We have customers across the globe leveraging Big Data to do amazing things. They are leveraging massive volumes of data to create sophisticated, nuanced understanding of their customers – and seeing great returns.
Our users are reducing churn, increasing sales, and developing loyalty among their customer base, all thanks to a newfound ability to absorb, analyse and act on Big Data. Specifically, one international energy company that we work with is using Big Data in some very innovative ways.
First, they’ve used predictive modeling and analytics to determine which customers are most likely to call the customer service line with questions about their bill, and have been able to send a video explaining billing details – and as a result have seen a huge decrease in call volume.
This same energy company has used a wide range of data points – income level, location and position of users’ homes, etc. – and created a predictive model that will help them determine which customers might be more likely to install solar panels. Use cases like this – where Big Data is not only helping a company, but contributing to the greening of the planet – are great to see.
As we head into 2015, I believe that the Big Data space will evolve significantly. To date, we’ve seen analytics and data visualisation as two of the cornerstones of Big Data – but I believe we will start to see more data-driven examples on a much larger scale in 2015 across a broad swath of industries.

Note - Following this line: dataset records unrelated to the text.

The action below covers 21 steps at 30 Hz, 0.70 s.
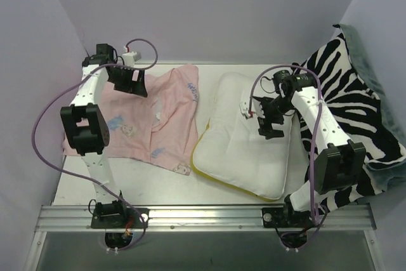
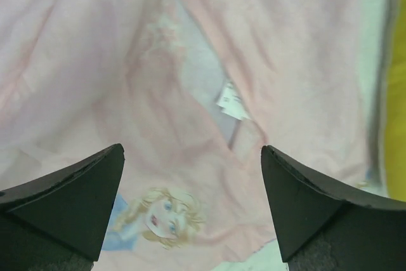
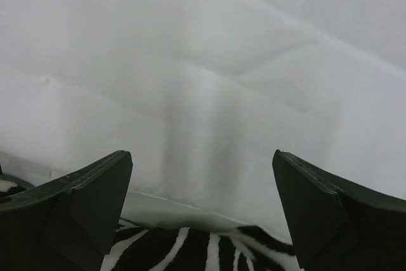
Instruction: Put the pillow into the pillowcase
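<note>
The pillowcase (image 1: 155,122) lies flat at the left with its pale pink side up, faint cartoon prints showing through. My left gripper (image 1: 132,84) hovers open over its far left part. In the left wrist view the pillowcase (image 2: 190,61) fills the frame, a blonde princess print between the open fingers of the left gripper (image 2: 193,204), which hold nothing. The white pillow (image 1: 244,141) with a yellow edge lies in the middle. My right gripper (image 1: 269,124) is open above its right side. In the right wrist view the right gripper (image 3: 203,211) frames the pillow (image 3: 203,74) edge, holding nothing.
A zebra-striped blanket (image 1: 355,103) is heaped at the right, under the pillow's right edge, and shows at the bottom of the right wrist view as the blanket (image 3: 203,252). The pillow's yellow band (image 2: 396,125) borders the pillowcase. Purple walls close the back and sides.
</note>
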Available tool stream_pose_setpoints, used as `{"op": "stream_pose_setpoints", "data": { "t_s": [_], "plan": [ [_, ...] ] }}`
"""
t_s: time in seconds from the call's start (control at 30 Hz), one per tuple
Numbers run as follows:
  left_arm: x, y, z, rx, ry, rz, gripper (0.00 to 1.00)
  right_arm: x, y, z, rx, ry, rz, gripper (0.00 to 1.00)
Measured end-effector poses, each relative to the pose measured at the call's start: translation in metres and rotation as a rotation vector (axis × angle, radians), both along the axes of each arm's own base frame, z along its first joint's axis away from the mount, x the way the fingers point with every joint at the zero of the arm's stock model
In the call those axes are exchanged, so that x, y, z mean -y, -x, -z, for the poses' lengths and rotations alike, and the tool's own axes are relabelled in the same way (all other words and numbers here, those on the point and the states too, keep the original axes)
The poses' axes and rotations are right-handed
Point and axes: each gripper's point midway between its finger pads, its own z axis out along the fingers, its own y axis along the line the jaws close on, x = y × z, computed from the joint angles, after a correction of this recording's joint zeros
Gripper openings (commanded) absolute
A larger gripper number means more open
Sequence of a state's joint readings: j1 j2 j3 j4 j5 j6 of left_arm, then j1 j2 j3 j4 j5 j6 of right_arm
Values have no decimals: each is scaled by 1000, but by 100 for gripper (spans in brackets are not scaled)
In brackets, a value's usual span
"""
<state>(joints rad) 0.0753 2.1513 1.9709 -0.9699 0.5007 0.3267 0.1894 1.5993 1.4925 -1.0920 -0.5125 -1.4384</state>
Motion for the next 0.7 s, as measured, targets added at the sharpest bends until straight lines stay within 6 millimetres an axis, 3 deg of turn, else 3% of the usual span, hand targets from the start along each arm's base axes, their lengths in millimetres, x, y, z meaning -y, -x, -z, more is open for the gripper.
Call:
{"op": "stream_pose_setpoints", "data": {
  "t_s": [0.13,0.23,0.43,0.6,0.63,0.67,0.7],
  "plan": [
    [20,53,-56,41,88,31,97,-9,27,8,-30,-55,-283,100],
    [29,95,-73,34,132,29,97,-15,31,23,-83,-86,-372,100],
    [30,164,-62,-32,129,-8,97,-25,34,64,-191,-108,-462,100],
    [15,189,-53,-62,117,-68,97,-31,47,110,-216,-93,-523,97],
    [13,190,-52,-63,115,-78,97,-32,48,120,-220,-87,-531,93],
    [10,191,-51,-64,111,-87,98,-33,48,128,-218,-82,-538,76],
    [8,192,-50,-66,107,-94,98,-34,47,134,-209,-81,-548,65]
  ]
}}
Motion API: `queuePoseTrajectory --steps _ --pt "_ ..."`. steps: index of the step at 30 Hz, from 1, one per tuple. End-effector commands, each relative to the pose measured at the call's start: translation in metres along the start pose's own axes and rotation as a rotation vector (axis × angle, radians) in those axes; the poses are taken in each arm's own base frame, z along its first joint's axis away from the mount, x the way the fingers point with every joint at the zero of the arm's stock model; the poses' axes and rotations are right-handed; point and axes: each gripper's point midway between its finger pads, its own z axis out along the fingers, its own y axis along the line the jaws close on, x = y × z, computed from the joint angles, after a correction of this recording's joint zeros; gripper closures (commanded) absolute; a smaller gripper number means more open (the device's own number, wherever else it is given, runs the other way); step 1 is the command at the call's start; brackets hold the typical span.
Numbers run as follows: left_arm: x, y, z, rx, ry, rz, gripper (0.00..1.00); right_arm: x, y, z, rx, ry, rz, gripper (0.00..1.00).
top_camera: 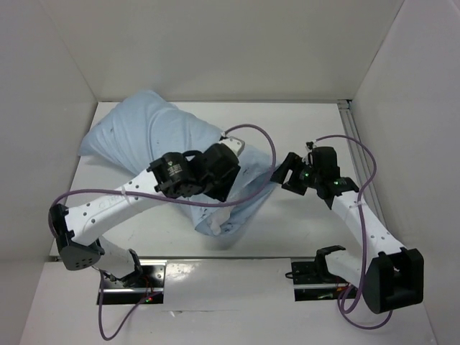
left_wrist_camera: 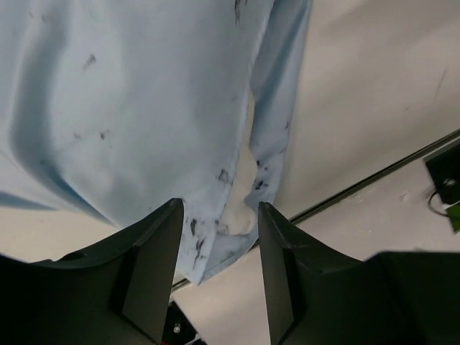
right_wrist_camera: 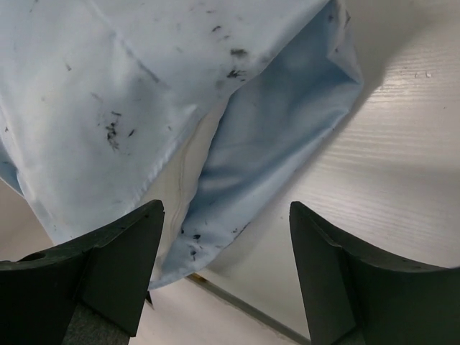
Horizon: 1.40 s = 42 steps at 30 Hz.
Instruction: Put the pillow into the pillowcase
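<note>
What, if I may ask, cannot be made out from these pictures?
- How far the pillow sits inside the pillowcase: in the top view, the left arm covers the middle, and cloth hides the rest.
- The pillow's tag: it shows in no view.
- Whether the left gripper touches the cloth: in the left wrist view, depth is unclear.
- The pillowcase's far end: in both wrist views, it is cut off by the top edge.

The white-linked left arm (top_camera: 108,205) and white-linked right arm (top_camera: 363,219) had black cylindrical joint housings, one carrying a round printed label (top_camera: 172,167). Each trailed a looping greyish-purple cable (top_camera: 251,129). Small green lights (top_camera: 306,173) glowed on the right wrist. The left claw (left_wrist_camera: 219,208) and right claw (right_wrist_camera: 226,208) had matte black wedge-shaped fingers.
</note>
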Motion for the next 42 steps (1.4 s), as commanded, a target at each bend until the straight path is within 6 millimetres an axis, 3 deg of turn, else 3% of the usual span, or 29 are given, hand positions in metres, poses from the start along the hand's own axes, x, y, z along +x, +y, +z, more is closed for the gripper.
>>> queuePoseTrajectory --steps 1,7,12,20,25,31,34,36,42 --pt "0.03 0.018 0.001 -0.19 0.049 0.046 0.41 -0.011 0.009 -0.008 -0.023 -0.056 -0.017 0.22" --pt "0.066 0.036 0.014 -0.297 0.154 0.079 0.39 -0.007 0.005 -0.009 -0.011 -0.042 -0.027 0.22" --pt "0.09 0.044 0.009 -0.289 0.219 0.107 0.36 -0.007 -0.001 -0.008 0.006 -0.046 -0.027 0.2" --pt "0.117 0.018 0.003 -0.105 0.347 0.201 0.31 -0.007 -0.003 -0.002 0.005 -0.033 -0.032 0.2" --pt "0.138 0.003 0.011 -0.03 0.433 0.25 0.31 -0.007 -0.003 -0.002 0.005 -0.033 -0.032 0.19" --pt "0.135 0.042 0.018 -0.3 0.387 0.238 0.33 -0.006 -0.002 -0.002 -0.003 -0.026 -0.041 0.19" --pt "0.135 0.056 0.018 -0.385 0.377 0.238 0.37 0.004 -0.001 0.002 -0.042 0.011 -0.039 0.21" --pt "0.135 0.063 0.017 -0.427 0.364 0.237 0.4 0.012 0.012 0.003 -0.131 0.04 -0.053 0.23" --pt "0.145 0.068 0.028 -0.472 0.393 0.258 0.47 0.071 0.044 0.023 -0.226 0.199 -0.136 0.18"
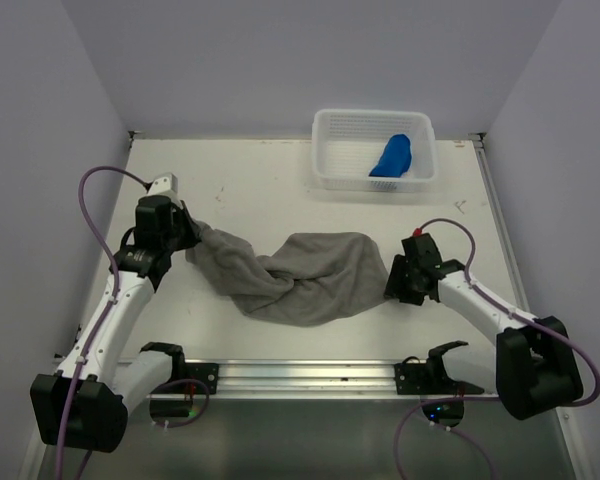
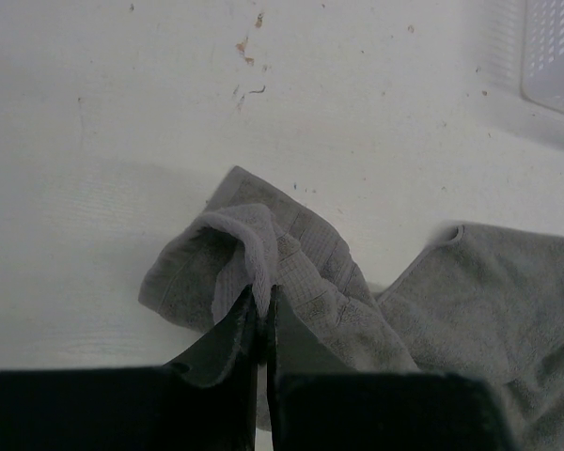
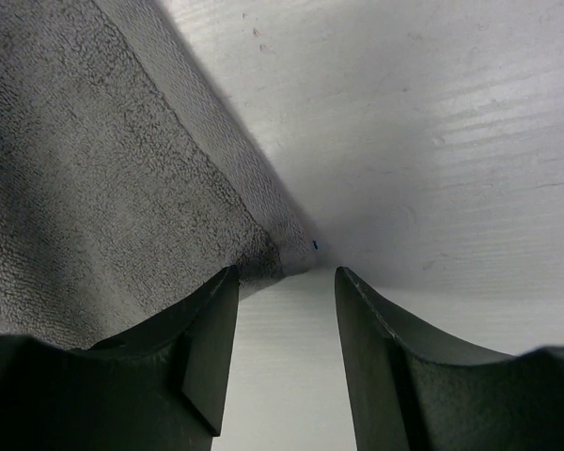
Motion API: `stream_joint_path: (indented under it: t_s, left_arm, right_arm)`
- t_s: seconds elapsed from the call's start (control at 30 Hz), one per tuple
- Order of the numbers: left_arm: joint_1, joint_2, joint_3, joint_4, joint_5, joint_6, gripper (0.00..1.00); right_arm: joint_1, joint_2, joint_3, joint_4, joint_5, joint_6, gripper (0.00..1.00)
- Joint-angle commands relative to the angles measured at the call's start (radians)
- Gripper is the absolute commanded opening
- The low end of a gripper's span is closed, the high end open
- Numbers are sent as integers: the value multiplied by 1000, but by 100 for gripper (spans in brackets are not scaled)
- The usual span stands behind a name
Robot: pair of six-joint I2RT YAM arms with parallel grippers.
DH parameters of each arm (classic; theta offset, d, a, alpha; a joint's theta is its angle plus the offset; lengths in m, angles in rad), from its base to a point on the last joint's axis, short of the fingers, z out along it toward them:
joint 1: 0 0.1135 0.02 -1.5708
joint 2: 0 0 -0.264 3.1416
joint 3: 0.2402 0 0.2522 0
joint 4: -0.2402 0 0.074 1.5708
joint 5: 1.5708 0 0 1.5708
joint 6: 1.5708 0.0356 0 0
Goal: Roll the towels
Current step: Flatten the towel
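The grey towel (image 1: 300, 277) lies crumpled and twisted across the middle of the table. My left gripper (image 1: 187, 237) is shut on its left corner, and the left wrist view shows the cloth (image 2: 291, 282) pinched between the closed fingers of that gripper (image 2: 263, 293). My right gripper (image 1: 392, 281) is open at the towel's right edge. In the right wrist view the right gripper (image 3: 287, 274) has its fingers apart over bare table, with the towel's corner (image 3: 103, 188) just ahead of the left finger. The blue towel (image 1: 391, 157) lies bunched in the white basket (image 1: 325, 150).
The white perforated basket stands at the back right of the table, and its corner shows in the left wrist view (image 2: 555, 47). Walls enclose the table on the left, back and right. A metal rail (image 1: 300, 377) runs along the near edge between the arm bases.
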Motion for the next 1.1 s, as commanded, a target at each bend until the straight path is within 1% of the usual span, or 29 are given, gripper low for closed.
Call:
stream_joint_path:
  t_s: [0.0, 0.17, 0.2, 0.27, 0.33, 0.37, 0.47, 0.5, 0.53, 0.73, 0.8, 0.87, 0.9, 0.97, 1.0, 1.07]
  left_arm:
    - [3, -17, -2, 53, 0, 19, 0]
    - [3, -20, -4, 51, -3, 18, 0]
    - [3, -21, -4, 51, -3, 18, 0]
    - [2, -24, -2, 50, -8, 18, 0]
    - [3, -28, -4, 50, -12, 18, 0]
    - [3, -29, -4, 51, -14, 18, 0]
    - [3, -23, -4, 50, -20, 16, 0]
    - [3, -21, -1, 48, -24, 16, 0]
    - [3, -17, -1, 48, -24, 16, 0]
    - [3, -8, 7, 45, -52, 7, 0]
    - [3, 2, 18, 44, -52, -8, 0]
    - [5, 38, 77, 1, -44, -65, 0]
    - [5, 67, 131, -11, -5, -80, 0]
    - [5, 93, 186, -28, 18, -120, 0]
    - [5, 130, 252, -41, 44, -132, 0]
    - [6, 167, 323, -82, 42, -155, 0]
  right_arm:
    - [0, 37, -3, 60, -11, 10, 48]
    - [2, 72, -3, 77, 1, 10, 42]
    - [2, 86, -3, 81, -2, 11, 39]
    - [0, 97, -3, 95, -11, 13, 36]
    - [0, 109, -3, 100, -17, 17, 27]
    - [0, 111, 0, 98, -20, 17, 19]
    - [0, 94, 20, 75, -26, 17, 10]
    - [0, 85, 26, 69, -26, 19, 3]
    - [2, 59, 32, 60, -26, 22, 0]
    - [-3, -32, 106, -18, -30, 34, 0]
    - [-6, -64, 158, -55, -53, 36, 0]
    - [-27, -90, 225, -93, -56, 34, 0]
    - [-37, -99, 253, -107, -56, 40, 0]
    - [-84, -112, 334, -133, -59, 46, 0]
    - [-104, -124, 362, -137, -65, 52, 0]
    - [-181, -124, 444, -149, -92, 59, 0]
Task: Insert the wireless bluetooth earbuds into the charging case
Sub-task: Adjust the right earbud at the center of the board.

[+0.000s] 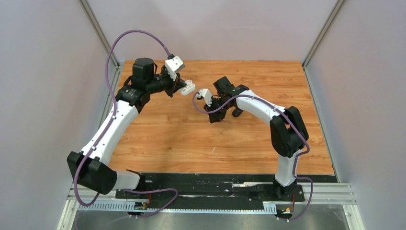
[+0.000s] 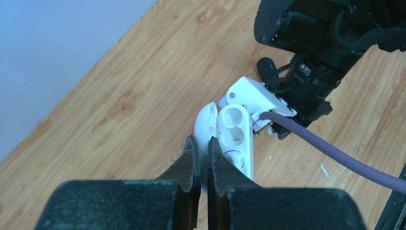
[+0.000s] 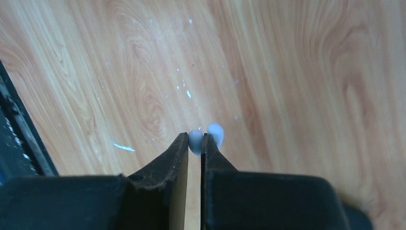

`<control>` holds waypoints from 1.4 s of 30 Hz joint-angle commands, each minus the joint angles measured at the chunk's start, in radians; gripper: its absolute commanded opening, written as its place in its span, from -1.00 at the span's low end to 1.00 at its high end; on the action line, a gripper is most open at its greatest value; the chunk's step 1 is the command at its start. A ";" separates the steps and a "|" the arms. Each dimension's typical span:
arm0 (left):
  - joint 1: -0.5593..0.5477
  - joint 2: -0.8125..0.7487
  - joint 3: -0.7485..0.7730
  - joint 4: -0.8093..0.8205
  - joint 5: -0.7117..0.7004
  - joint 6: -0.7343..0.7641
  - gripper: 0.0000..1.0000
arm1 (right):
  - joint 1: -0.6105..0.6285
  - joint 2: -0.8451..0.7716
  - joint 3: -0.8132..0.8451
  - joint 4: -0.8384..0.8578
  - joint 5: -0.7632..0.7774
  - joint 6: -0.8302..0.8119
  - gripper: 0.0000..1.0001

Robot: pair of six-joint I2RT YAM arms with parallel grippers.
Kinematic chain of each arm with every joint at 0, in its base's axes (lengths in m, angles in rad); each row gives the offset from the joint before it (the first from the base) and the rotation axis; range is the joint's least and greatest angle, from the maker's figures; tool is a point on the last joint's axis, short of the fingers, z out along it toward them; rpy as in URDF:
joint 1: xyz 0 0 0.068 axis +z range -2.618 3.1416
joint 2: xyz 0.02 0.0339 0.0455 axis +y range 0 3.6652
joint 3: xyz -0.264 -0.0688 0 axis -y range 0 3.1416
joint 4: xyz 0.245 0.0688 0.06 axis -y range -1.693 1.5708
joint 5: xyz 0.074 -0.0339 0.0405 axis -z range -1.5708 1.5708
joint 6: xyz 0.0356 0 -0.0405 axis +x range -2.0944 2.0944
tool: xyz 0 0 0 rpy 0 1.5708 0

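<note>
Two arms are seen from above, bent toward each other over an orange-brown wood-grain tabletop [image 1: 177,139]. The left gripper [image 1: 183,88] is held over the far middle of the board with a small white oval charging case [image 1: 190,87] at its tip, and the right arm [image 1: 261,106] ends just beside it. The buds and the case's opening cannot be made out at this range.

From the left wrist, more is shown. The black fingers are clamped on the case's lower end, the lid [image 2: 204,120] stands open to the left, and round wells [image 2: 232,125] are exposed in the base. A white camera mount [image 2: 251,96] and a purple cable [image 2: 325,148] of the other arm are seen just behind the case.

Only the right wrist view reveals a tiny white pebble-like earbud [image 3: 195,143], pinched between the nearly closed tips of the right gripper [image 3: 195,138], with wood grain behind it. A second pale lump [image 3: 216,134] is seen beside the right finger; whether it belongs to the same bud cannot be told.
</note>
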 commanded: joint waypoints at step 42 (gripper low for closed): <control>0.018 0.071 0.074 0.005 0.018 0.007 -1.00 | -0.167 0.349 0.287 0.068 -0.020 0.555 -0.02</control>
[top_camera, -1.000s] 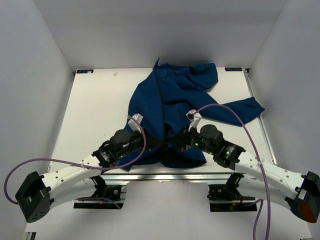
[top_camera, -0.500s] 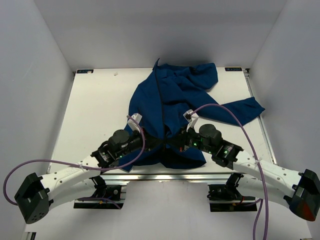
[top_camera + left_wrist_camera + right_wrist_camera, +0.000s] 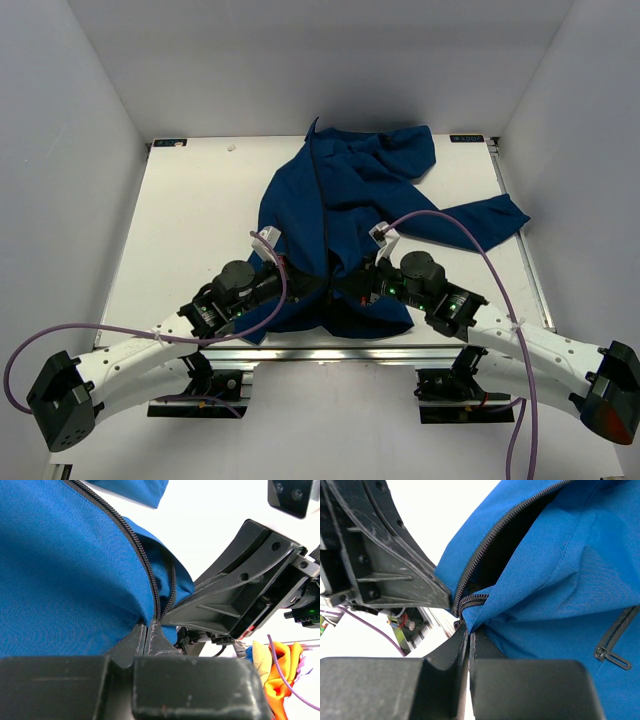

First and foremost, I believe that demographic-based segmentation will become a thing of the past – at least for organisations ahead of the curve. Historically, common characteristics have such as age, income level or post code have united customers in the eyes of organisations that assume those shared traits would lead to similar buying tendencies. But with advances in machine learning, analytics and computing power, we’re going to see a huge improvement in the ability of organisations to target customers at the individual level, creating personalised offers for each customer.
Deeper, more sophisticated understanding of each customer will lead to better, more relevant offers. At the same time, the current level of data that organisations are charged with analysing and acting on will look like a trickle compared to what we see in the near future. We’re going to see huge increases in the quantity and types of data, including unstructured data, that organisations will want to understand. At the same time, we’ll see a quantum leap in the number of use cases that businesses are implementing as some really smart people learn how to put Big Data to work for them.